Activity: Copy out the first line of the listing and every line after it, exactly, until you have copied the line containing "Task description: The".

□ □ □

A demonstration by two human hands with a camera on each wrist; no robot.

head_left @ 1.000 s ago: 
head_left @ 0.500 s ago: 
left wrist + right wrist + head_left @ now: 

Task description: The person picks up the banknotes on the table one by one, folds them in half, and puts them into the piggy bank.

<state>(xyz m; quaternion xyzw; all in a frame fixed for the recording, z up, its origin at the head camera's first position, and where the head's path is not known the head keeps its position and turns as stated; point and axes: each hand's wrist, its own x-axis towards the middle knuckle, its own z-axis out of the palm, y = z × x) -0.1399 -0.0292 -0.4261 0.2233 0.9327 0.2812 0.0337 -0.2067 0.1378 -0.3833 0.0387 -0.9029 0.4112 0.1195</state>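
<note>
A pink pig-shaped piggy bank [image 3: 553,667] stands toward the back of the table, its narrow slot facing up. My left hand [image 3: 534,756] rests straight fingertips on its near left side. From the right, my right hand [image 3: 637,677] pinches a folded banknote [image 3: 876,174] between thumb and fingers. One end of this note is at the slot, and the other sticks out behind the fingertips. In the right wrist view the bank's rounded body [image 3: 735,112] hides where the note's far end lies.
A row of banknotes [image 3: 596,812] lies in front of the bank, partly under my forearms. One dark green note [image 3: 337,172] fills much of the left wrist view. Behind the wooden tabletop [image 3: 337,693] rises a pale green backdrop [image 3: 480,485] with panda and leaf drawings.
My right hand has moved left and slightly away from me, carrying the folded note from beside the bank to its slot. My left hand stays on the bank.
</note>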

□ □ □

Answer section:
A demonstration by two human hands with a camera on each wrist; no robot.

head_left @ 1.000 s ago: 
head_left @ 0.500 s ago: 
left wrist + right wrist + head_left @ now: 

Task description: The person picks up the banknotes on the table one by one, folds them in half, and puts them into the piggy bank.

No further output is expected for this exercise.